Issue w. interpreting normalization measures in one-node networks (Version 2.0 beta 25 (2019-09-08))

leifeld / dna

Discourse Network Analyzer (DNA)

126 stars 41 forks source link

Issue w. interpreting normalization measures in one-node networks (Version 2.0 beta 25 (2019-09-08)) #248

Closed AkselSB closed 2 years ago

AkselSB commented 2 years ago

Dear Prof. Leifeld,

Working with DNA so far has been a great experience. However, my co-workers and I have issues interpreting the edge weights when an activity normalization-measure has been applied to the actor-network and congruence-network. We'd expect these to be scaled between 0 and 1 but instead these are exported in full numbers (see excerpt from csv file below, actors on both sides).

Properties of the exported network:

variable 1 & 2: Organization & concept
qualifier: agreement
qualifier aggregation: ignore
normalization: average activity

Can you help us interpret these numbers? And additionally, how can we rescale these egde weights to 0-1?

Thank you in advance!

leifeld commented 2 years ago

The result shouldn't consist of integer numbers. They don't necessarily have to be between 0 and 1, depending on the settings, for example when you don't remove duplicates, but they should still be small and have decimal places. Two initial thoughts: Does the problem also appear when you change the qualifier aggregation setting to congruence or subtract? Could the problem be that the spreadsheet software messes up the CSV file while a text editor would display them correctly? I'm happy to look at your database file (or a small excerpt that would reproduce the problem) if you can send it to me.

AkselSB commented 2 years ago

Thank you for the fast response!

I've followed your suggestions and two things come forward:

You were right that the spreadsheet ignores the decimal places. In the .csv file, a dot decimal is present, which we will correct for. The weights are indeed significantly lower than what they appear to be in the spreadsheet.
Secondly, even when changing the aggregation settings and removing duplicates, some of the weights are higher than 1 even when including activity normalization-measures.
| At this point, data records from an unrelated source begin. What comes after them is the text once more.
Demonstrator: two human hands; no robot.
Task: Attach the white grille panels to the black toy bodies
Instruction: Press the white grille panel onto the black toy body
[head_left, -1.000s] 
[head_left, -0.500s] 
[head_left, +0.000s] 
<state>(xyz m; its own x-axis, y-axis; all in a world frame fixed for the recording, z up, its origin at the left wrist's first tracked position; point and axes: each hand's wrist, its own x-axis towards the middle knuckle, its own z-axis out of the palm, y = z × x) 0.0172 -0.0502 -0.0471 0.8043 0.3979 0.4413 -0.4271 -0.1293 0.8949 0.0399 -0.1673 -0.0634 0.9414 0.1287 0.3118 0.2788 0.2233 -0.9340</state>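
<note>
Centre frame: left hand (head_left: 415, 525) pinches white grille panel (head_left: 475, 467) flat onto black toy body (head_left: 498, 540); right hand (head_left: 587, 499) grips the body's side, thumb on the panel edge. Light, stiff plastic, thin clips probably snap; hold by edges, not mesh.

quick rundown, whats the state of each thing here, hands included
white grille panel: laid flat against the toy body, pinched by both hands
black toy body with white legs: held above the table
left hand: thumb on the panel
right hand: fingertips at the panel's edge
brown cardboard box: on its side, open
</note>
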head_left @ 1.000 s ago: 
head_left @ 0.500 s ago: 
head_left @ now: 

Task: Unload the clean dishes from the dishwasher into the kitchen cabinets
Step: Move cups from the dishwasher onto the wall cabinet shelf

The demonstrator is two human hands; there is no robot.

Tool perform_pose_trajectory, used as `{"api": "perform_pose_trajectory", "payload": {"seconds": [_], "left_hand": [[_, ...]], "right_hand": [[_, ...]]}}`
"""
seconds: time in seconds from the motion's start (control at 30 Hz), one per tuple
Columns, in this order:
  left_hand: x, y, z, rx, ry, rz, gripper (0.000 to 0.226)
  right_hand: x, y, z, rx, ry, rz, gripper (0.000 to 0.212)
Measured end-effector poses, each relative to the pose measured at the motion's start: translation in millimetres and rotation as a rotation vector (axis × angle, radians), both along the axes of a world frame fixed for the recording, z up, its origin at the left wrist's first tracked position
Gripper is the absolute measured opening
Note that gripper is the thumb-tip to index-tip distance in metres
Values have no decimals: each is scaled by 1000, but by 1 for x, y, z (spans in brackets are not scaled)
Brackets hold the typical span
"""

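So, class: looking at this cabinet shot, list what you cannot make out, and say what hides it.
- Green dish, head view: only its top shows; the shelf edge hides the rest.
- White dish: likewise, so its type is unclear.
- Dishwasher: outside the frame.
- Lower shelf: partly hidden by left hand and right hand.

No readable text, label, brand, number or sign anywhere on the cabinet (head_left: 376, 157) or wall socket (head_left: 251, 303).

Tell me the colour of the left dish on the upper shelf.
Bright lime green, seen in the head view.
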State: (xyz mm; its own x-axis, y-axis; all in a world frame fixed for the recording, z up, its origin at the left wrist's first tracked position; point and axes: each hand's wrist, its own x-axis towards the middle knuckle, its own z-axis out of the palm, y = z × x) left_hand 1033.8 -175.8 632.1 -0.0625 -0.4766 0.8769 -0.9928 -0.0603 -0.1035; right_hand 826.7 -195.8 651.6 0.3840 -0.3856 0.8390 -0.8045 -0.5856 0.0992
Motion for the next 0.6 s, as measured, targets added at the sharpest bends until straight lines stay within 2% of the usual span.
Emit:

However, from reading manual section 2.4 "Normalization for One-mode networks" again I see it says nothing about scaling between 0 and 1, so maybe this is not what we're looking for. Even so, this would be easier to interpret and present in a table form. So if at all possible, we would like to know how scale the weights. Do you think this is possible? I'll send you the database file, just in case this helps answer the question.

Once again, thank you so much for your support!

leifeld commented 2 years ago

OK, I'm glad this could be sorted out.

The average activity normalization simply doesn't standardize to one, as per Equation 2.8 in the manual for version 2.0 beta 25.

Compare this with the cosine similarity in Equation 2.10. The denominator multiplies the activity of both nodes instead of taking their mean (like in Equation 2.8). This is closer to what the numerator does, so I believe it should scale to one.

I think the Jaccard normalization in Equation 2.9 should also scale to one.

But you would need to try it out as I haven't paid much attention to the range of values.

AkselSB commented 2 years ago

We'll give this a try. Thank you for the help once again!